(What is needed) Every line from the first one in the data below through the line holding "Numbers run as" is to be written out exactly, with the pictures omitted.

# # # # # # #

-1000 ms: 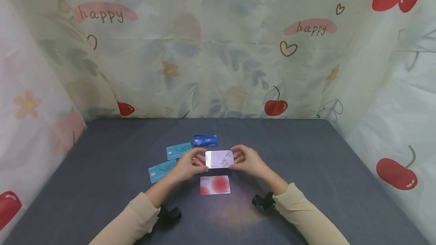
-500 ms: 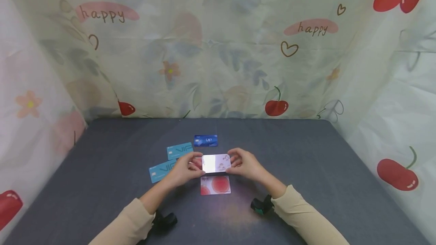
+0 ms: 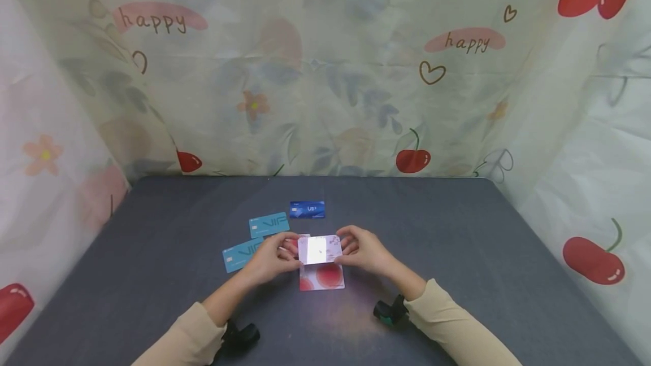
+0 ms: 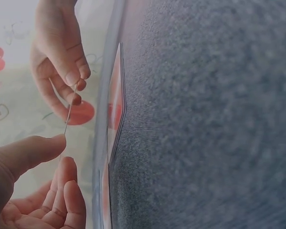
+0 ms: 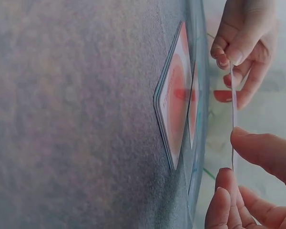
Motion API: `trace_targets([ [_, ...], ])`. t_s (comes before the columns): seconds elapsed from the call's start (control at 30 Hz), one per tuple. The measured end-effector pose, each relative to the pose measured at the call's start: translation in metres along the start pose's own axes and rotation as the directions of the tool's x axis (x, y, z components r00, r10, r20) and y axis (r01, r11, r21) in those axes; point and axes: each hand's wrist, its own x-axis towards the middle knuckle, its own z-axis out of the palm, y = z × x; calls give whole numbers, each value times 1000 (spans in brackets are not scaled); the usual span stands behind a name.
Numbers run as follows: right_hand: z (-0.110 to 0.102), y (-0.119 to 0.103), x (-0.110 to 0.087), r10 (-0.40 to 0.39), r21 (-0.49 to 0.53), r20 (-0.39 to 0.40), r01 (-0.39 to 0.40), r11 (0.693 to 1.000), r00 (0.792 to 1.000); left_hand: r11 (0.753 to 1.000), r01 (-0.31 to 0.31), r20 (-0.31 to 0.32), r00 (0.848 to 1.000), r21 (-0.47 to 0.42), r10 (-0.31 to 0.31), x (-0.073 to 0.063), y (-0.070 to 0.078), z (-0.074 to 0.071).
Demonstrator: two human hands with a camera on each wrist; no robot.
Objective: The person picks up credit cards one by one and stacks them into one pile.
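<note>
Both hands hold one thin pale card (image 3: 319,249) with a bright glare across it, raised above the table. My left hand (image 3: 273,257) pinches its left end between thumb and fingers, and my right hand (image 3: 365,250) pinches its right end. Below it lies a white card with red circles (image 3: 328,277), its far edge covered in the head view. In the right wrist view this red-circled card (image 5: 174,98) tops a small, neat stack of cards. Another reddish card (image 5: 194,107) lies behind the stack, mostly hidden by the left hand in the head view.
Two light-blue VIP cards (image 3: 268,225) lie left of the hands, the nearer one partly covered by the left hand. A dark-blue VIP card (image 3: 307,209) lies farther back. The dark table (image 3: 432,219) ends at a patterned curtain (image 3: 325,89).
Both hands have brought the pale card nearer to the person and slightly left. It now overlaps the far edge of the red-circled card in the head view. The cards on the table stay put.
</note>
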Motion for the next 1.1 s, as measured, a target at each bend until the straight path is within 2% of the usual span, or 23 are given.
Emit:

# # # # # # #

(Response area)
-1000 ms: 
-500 ms: 
+0 ms: 
+0 ms: 
+0 ms: 
Motion API: `trace_targets([ [_, ...], ])`. t_s (comes before the columns): seconds elapsed from the call's start (control at 30 Hz), one per tuple. The measured end-effector pose, each relative to the pose measured at the call's start: translation in metres along the start pose's own axes and rotation as the directions of the tool's x axis (x, y, z components r00, r10, r20) and y axis (r01, r11, r21) in those axes; point and axes: each hand's wrist, its own x-axis towards the middle knuckle, its own z-axis out of the palm, y = z × x; calls give whole numbers, each value times 1000 (spans in brackets are not scaled); the usual span stands behind a name.
Numbers run as follows: right_hand: z (-0.110 to 0.102), y (-0.119 to 0.103), x (-0.110 to 0.087), r10 (-0.40 to 0.39), r21 (-0.49 to 0.53), r20 (-0.39 to 0.40), r01 (-0.39 to 0.40), r11 (0.693 to 1.000), r00 (0.792 to 1.000); left_hand: r11 (0.753 to 1.000), r01 (-0.31 to 0.31), r20 (-0.31 to 0.32), r00 (0.848 to 1.000), r21 (-0.47 to 0.42), r10 (-0.31 to 0.31), x (-0.073 to 0.063), y (-0.070 to 0.078), z (-0.074 to 0.071).

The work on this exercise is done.